● **The task**:
Among the records below, which lines contain the string "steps"? Report them.

● **Records**:
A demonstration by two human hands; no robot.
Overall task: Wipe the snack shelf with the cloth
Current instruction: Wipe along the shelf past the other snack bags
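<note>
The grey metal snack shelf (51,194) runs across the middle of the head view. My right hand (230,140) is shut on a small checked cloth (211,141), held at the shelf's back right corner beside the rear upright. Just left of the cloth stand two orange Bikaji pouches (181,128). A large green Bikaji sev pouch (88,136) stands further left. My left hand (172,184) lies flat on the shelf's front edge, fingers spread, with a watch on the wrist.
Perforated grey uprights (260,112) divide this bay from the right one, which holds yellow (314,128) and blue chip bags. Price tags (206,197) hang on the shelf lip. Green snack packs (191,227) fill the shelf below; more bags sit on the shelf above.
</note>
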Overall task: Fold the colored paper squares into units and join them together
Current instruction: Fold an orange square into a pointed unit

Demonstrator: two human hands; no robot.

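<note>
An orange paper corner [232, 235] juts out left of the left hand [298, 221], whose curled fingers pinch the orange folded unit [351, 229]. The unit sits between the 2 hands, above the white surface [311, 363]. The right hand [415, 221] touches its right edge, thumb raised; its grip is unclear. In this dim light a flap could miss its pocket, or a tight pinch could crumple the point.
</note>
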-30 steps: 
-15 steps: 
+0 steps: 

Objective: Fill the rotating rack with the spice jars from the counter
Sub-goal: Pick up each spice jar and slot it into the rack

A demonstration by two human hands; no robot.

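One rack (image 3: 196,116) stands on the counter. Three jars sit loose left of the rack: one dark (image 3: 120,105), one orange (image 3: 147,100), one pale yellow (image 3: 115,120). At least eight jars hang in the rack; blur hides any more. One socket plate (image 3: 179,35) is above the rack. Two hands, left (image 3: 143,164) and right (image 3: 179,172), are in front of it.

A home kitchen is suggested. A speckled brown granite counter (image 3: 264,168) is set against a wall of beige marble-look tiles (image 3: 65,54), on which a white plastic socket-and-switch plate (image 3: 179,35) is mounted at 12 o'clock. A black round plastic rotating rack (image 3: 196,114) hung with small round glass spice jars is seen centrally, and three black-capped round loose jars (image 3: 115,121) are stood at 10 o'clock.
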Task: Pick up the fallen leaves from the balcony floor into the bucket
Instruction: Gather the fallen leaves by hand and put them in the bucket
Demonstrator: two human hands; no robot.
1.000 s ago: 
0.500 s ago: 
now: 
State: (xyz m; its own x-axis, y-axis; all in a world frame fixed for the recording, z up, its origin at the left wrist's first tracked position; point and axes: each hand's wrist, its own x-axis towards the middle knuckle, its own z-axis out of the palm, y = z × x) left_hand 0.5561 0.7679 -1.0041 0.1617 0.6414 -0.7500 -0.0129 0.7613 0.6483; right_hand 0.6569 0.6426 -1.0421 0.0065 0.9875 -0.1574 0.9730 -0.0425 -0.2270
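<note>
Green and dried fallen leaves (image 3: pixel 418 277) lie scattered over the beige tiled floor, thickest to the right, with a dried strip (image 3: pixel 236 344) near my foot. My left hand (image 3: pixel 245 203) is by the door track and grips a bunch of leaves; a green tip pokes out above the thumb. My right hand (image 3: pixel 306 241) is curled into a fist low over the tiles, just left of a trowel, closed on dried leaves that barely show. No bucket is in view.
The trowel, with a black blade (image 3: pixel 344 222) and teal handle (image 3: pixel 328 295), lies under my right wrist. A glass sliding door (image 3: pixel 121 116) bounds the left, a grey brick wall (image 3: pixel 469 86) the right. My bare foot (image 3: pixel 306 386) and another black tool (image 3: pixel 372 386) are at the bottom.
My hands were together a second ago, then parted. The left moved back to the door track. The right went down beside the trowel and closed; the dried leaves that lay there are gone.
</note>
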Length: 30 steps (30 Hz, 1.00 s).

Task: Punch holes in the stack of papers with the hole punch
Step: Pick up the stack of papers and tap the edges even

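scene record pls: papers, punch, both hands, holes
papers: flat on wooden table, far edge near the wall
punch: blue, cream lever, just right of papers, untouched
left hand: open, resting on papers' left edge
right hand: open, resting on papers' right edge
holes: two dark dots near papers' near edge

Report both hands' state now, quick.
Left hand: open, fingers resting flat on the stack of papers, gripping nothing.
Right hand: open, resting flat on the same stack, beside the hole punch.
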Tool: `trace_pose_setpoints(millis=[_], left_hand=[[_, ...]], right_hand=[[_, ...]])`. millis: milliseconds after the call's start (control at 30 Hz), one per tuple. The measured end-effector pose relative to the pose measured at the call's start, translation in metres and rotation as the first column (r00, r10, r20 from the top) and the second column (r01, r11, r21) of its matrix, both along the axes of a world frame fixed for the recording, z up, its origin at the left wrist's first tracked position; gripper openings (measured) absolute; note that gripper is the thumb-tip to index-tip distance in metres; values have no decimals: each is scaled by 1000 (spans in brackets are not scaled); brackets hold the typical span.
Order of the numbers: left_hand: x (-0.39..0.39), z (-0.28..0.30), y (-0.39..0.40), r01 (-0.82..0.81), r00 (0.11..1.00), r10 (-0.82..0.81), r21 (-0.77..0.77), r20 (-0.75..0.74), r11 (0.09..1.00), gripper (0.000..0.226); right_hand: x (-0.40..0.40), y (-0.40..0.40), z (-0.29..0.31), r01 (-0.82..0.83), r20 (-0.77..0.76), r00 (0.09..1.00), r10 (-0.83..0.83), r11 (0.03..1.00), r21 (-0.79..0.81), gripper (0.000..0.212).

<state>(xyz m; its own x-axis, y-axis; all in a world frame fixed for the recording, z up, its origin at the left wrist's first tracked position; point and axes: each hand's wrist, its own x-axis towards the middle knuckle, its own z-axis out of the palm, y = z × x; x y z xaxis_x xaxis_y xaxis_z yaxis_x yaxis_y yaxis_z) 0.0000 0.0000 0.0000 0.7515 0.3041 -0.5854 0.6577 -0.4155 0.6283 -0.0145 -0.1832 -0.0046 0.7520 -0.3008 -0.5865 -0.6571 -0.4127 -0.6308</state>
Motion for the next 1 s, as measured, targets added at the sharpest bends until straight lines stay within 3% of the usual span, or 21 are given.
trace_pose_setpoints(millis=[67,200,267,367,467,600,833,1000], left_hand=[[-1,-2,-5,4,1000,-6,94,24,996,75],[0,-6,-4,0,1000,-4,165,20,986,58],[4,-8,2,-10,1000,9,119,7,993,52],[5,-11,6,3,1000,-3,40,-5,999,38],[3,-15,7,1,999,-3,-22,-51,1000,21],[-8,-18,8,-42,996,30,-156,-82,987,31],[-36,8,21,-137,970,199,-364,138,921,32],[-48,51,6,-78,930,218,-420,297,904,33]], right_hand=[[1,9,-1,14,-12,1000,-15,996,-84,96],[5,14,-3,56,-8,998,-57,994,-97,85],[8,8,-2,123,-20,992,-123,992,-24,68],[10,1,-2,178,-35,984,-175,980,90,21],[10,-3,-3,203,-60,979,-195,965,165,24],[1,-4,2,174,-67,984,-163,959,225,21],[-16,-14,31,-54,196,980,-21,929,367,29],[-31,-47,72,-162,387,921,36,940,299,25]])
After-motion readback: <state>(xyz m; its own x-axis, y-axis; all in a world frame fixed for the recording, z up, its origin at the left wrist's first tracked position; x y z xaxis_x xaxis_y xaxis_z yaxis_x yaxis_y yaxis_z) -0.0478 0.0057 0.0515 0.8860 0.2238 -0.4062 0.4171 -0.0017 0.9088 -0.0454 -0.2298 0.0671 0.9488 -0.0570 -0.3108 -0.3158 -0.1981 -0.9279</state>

● **Written solution**:
-30 steps: 
-15 steps: 
+0 steps: 
Length: 30 steps (30 Hz, 1.00 s).

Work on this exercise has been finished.